Collected material →
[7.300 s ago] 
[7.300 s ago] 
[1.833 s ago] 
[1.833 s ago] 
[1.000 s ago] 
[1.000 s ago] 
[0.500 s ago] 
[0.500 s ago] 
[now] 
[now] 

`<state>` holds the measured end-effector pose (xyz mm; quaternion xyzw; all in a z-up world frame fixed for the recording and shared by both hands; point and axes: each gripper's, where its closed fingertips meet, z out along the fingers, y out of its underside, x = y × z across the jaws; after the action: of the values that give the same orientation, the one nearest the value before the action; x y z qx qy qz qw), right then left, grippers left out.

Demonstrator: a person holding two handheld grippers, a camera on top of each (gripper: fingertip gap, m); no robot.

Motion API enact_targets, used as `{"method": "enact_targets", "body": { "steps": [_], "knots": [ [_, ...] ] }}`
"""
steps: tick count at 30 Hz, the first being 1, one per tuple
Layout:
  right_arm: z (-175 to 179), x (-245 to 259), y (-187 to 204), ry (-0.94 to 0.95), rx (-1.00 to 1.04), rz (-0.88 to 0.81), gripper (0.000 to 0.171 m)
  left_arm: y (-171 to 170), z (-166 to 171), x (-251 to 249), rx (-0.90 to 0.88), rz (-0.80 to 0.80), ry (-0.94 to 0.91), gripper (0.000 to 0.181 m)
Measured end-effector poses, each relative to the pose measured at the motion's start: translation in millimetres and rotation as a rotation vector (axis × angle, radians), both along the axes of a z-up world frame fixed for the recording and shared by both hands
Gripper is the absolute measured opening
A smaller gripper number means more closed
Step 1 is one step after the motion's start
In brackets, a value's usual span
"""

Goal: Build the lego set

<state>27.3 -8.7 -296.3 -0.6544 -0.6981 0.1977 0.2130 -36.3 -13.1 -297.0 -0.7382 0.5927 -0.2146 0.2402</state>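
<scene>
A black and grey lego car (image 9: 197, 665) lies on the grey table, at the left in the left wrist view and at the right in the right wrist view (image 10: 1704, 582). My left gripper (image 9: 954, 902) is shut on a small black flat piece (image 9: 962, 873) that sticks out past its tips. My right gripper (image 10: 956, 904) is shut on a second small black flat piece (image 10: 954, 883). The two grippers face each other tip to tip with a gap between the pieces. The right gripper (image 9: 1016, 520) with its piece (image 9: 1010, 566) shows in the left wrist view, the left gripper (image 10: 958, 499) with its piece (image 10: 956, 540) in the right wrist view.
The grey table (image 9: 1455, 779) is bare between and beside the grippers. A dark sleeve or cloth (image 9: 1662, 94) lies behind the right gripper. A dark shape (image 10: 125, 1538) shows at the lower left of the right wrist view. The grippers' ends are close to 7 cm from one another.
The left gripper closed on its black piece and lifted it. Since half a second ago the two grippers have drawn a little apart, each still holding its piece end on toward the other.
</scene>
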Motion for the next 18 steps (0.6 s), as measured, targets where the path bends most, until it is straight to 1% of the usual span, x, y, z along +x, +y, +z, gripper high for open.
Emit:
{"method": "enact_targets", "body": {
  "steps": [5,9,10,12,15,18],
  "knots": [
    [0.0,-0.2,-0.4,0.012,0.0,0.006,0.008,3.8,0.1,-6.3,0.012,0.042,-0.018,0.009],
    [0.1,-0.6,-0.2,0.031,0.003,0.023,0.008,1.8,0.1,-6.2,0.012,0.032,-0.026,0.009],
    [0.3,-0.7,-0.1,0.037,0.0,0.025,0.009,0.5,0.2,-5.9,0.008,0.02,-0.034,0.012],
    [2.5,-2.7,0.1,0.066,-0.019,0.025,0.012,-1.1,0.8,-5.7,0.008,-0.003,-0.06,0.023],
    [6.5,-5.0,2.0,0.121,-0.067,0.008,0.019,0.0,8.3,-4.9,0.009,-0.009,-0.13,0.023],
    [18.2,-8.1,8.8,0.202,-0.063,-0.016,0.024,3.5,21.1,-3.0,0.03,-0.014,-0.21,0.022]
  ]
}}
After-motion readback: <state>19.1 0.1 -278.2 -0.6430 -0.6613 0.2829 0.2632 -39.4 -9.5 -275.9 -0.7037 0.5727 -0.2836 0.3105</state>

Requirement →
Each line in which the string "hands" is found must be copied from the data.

Response →
`<state>` holds the measured end-effector pose (xyz mm; quaternion xyzw; all in a z-up world frame fixed for the recording and shared by both hands; point and axes: each gripper's, where its closed fingertips meet, z out along the fingers, y out of its underside, x = y × z across the jaws; after the action: of the values that give the same orientation, the one nearest the value before the action; x y z qx qy qz qw), right then left, grippers left out.
Measured end-effector poses, each relative to the pose measured at the motion's start: translation in millimetres and rotation as a rotation vector (axis × angle, radians), both along the axes of a z-up world frame fixed for the recording and shared by both hands

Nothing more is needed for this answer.